If the app is run locally and isn't configured to make secure connections (HTTPS), adopt either of the following approaches:

  • Configure the app to handle secure local connections. For more information, see the HTTPS configuration section.
  • Remove https://localhost:5001 (if present) from the applicationUrl property in the Properties/launchSettings.json file.

Run dotnet publish from the development environment to package an app into a directory (for example, bin/Release/{TARGET FRAMEWORK MONIKER}/publish, where the placeholder {TARGET FRAMEWORK MONIKER} is the Target Framework Moniker/TFM) that can run on the server:

dotnet publish --configuration Release

The app can also be published as a self-contained deployment if you prefer not to maintain the .NET Core runtime on the server.
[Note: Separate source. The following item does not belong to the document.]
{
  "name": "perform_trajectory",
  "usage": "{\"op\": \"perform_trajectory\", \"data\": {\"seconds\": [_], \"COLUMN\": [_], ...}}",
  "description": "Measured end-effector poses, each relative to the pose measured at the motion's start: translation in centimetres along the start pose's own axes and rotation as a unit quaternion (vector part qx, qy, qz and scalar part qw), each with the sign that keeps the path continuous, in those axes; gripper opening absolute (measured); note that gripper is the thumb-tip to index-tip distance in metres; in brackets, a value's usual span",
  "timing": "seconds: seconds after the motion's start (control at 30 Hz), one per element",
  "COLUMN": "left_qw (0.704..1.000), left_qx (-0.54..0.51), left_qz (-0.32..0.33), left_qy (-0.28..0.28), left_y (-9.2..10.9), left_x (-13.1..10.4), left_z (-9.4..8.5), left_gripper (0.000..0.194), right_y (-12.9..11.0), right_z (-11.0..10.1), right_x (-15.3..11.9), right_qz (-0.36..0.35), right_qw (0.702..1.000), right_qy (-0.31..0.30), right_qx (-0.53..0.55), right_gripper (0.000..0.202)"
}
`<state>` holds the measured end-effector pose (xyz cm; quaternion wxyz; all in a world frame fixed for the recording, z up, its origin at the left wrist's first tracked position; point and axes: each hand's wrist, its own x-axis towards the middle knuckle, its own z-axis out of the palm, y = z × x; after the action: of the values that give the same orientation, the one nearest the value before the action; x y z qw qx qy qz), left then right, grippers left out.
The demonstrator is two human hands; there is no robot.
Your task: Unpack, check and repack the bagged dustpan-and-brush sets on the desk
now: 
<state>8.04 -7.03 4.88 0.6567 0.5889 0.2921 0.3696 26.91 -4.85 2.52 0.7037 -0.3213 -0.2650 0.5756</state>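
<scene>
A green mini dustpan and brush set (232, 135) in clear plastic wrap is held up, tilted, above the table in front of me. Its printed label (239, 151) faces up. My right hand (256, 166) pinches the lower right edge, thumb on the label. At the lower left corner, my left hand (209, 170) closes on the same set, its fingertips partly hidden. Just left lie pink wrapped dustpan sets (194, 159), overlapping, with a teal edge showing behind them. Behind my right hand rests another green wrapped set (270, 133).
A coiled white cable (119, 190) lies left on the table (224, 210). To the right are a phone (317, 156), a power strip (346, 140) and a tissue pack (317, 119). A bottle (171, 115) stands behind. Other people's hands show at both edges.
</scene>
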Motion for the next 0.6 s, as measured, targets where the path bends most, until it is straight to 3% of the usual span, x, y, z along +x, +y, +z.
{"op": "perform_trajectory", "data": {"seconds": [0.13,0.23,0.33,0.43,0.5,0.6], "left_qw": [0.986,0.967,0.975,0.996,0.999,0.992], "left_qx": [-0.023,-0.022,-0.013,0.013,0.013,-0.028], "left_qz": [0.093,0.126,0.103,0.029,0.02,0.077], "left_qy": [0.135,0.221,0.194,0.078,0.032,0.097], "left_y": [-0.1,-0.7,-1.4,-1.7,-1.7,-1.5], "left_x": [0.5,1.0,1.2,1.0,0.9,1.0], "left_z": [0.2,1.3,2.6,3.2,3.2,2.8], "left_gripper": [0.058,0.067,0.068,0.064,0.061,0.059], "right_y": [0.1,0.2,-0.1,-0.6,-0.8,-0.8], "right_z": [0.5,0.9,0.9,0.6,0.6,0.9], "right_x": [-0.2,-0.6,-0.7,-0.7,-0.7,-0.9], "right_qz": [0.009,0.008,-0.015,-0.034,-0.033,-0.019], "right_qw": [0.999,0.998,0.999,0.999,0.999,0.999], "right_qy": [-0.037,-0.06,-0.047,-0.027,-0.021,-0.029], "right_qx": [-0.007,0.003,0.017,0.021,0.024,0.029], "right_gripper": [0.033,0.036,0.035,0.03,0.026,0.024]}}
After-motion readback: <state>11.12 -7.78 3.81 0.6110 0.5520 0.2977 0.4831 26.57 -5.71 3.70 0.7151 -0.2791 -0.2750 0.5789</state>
Copy the ASP.NET Core app to the server using a tool that integrates into the organization's workflow (for example, SCP, SFTP). It's common to locate web apps under the var directory (for example, var/www/helloapp).
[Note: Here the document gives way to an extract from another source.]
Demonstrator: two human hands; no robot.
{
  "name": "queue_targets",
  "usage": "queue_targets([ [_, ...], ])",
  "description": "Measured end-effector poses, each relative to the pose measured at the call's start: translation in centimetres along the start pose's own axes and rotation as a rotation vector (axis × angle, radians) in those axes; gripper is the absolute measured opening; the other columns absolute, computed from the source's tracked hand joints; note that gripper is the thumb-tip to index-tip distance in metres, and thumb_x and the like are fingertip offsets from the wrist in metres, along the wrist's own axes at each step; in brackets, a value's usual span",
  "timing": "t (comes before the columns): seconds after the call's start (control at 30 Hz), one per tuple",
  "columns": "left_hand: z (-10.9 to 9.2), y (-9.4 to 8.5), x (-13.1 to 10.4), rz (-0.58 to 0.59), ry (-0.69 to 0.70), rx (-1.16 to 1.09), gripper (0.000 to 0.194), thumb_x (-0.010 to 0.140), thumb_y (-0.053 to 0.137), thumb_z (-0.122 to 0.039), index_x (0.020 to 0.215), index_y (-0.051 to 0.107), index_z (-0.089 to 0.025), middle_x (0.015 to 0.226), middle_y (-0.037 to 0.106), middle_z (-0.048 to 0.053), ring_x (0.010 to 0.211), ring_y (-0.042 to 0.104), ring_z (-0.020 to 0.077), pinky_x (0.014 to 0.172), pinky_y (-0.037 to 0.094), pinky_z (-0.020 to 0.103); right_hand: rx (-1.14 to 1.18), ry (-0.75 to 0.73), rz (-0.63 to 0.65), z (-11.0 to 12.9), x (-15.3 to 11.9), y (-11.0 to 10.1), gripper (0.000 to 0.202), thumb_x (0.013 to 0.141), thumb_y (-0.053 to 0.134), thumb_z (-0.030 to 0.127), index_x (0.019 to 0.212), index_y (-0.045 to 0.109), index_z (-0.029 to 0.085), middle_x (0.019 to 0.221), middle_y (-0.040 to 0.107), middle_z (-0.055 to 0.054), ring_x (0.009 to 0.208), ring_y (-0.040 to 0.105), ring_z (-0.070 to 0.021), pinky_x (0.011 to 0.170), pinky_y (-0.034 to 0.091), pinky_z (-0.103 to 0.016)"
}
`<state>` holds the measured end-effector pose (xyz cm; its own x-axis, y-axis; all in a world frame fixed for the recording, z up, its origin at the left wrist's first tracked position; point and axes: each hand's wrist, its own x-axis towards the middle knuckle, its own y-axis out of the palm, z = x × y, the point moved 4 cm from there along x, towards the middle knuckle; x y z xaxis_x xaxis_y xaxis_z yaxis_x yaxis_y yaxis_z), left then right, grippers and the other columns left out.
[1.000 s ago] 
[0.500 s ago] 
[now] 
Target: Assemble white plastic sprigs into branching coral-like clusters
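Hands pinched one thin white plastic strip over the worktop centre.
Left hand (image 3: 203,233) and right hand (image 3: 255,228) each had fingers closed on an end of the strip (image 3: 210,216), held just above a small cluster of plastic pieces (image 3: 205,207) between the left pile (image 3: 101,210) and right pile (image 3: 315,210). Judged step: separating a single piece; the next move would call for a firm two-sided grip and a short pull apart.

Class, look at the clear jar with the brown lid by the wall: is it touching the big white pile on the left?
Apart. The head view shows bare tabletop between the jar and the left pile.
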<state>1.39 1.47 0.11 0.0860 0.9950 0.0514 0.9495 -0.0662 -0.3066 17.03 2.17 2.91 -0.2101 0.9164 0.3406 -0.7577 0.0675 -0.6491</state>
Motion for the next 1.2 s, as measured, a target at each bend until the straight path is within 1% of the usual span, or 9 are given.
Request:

Under a production deployment scenario, a continuous integration workflow does the work of publishing the app and copying the assets to the server.

Test the app:

  1. From the command line, run the app: dotnet <app_assembly>.dll.
  2. In a browser, navigate to http://<serveraddress>:<port> to verify the app works on Linux locally.

Configure a reverse proxy server

A reverse proxy is a common setup for serving dynamic web apps. A reverse proxy terminates the HTTP request and forwards it to the ASP.NET Core app.

Use a reverse proxy server

Kestrel is great for serving dynamic content from ASP.NET Core. However, the web serving capabilities aren't as feature rich as servers such as IIS, Apache, or Nginx. A reverse proxy server can offload work such as serving static content, caching requests, compressing requests, and HTTPS termination from the HTTP server. A reverse proxy server may reside on a dedicated machine or may be deployed alongside an HTTP server.

For the purposes of this guide, a single instance of Nginx is used. It runs on the same server, alongside the HTTP server. Based on requirements, a different setup may be chosen.

Because requests are forwarded by reverse proxy, use the Forwarded Headers Middleware from the Microsoft.AspNetCore.HttpOverrides package. The middleware updates the Request.Scheme, using the X-Forwarded-Proto header, so that redirect URIs and other security policies work correctly.

Forwarded Headers Middleware should run before other middleware. This ordering ensures that the middleware relying on forwarded headers information can consume the header values for processing. To run Forwarded Headers Middleware after diagnostics and error handling middleware, see Forwarded Headers Middleware order.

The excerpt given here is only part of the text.